• aslında sahip olmadığın bir şeye (bu bir özellik olabileceği gibi tamamen maddi bir şey de olabilir) sahipmişsin gibi davranmak...bu tiplerin bir kısmı zararsızdır,belli durumlarda bunu yaparlar.ama bu durumu yaşam biçimi haline getirenler vardır ki; o insandan hemen uzaklaşmak gerekir.çünkü;görünenin altında yatan asıl kişilikten ne çıkacağı belli değildir.
  • cogu ili$kiyi tuketen davrani$ bu degil midir.. * ne geregi vardir, insan neden bu kadar korkar benliginden..
    (bkz: kelimeler kifayetsiz)
    (bkz: yaram derin)
  • asırlardır bu eylemi gerçekleştirenler için gerekli olan söz için;

    (bkz: ya oldugun gibi gorun ya da gorundugun gibi ol)
  • nedenleri ve yöntemleri ile daha evvel irdelenmiş ve başarılı olması durumu oldugundan farkli gorunmek biçimiyle tespit edilmiştir. eyvallah. bu, çaba safhasında ise anlaşılacak şey odur ki kişi kendinden hoşnut değildir. kendine verilmiş olanlar ve kendi sahip olduklarının toplamı, olmak istediğinin kıyısından geçmemektedir ve arivist bir tutumla olduğundan farklı görünerek amaca ulaşmayı hedeflemektedir. serde ciddi bir yalancılık vardır böylesinde. öylesine çetrefil ve dahi öylesine naif hikayeler uydurmuştur ki, gördüklerinizi yüzüne vurmaya siz utanırsınız. nasıl mümkün olur böyle bir aldatmaca? ama mümkün. kişilik bozukluğunun dik alasını yaşayan oluşamamış karakter sadece kendi çeperi içinde kalsa keşke de sabahın bir saatinde kuyruk acıları yaşatan kompleks sahibi kişi akla gelince sözlüğe sarılmak istemese insan.
  • çocukluktan ergenliğe geçerken hayran olduğumuz kişilerin davranış stillerini örnek alırsınız. onlar gibi giyinip onlar gibi konuşmaya, davranmaya başlarız bir süre. sonra bazı şeyler üzerimize oturmaz ve kendi stilimizi yaratırız zamanla. büyümenin, çevreyle etkileşimin sonucudur bu. büyüme çağındadır herşey.
    eğer yetişkinlikte hala yapılıyorsa o zaman oturmayan bir şeyler vardır kişilikte. ne kadar farklı görünmeye çalışılırsa da üzerine oturmayan elbise gibidir o insanın hali. altında kendine güvenen bir ten olmadığı için en güzel elbise bile güzel durmaz.

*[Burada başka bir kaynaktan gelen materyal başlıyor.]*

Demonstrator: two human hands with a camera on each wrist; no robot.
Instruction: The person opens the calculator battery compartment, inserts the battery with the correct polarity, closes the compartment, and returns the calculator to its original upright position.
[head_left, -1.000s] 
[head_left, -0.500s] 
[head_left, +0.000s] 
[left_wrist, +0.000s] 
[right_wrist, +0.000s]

    bir de ilişkinin başında farklı görünenler vardır ki sürekli olarak maskeleyemeyecekleri için kendilerini, er geç ilişkinin seyri değişir. üstelik kendin olmakla yakalayabileceği güzel şeylerden de mahrum kaldığı aklının ucuna bile gelmez*.
  • ne olduğunu her fırsatta göstermekten kaçınanların zaman zaman itham edildikleri davranış biçimi.
  • unlu sair, okur, yazar, flozof, astronot ve yuksek sahsiyet ne demis???

    baskasi olma kendin ol,
    boyle cok daha guzelsin...
  • bazı kişiler başkaları tarafından saygı göreceğini düşündüğü için yapar bunu. var böyle insanlar. kendilerine sorsanız mükemmeldirler, örneğin her insanda olduğu, olabileceği gibi saçmasapan bir şeyden hoşlanma durumları asla yoktur. yerli film, dizi izlemezler mesela, en entellektüel gazeteleri okurlar, her tv kanalını izlemezler.. daha sonra haftasonu okuduğu gayet magazinel bir röportajdan bahsederek "hede hödö (herhangi bir şarkıcı) de şöyle şöyle demiş" derler. bir fikir tartışmasında kendi fikrini değil en ideal olan hangisiyse onu savunur. oysa icraate baktığınızda savunduğu ideal fikre uygun davranmadığını görebilirsiniz. "ben insanlara karşı asla önyargılı değilimdir" der fakat davranışlarında bazı gruptan insanlara karşı önyargısı olduğu anlaşılır. en demokratik onlardır sözde her görüşten insana karşı hoşgörülüdürler. insanları asla etiketlememek gerektiğini savunurlar fakat daha sonra birisi hakkında "ben onun gibi birisiyle muhattap olmam" diyebilirler. böyle yaptıklarında daha çok gözden düştüklerini de farketmezler.
  • herşeyi kafaya takan, başkalarının söylediklerini fazla umursayan, kalabalıkta rahat hareket edemeyen insanın big lebowski için, bu adam aynı ben diyerek kasılması.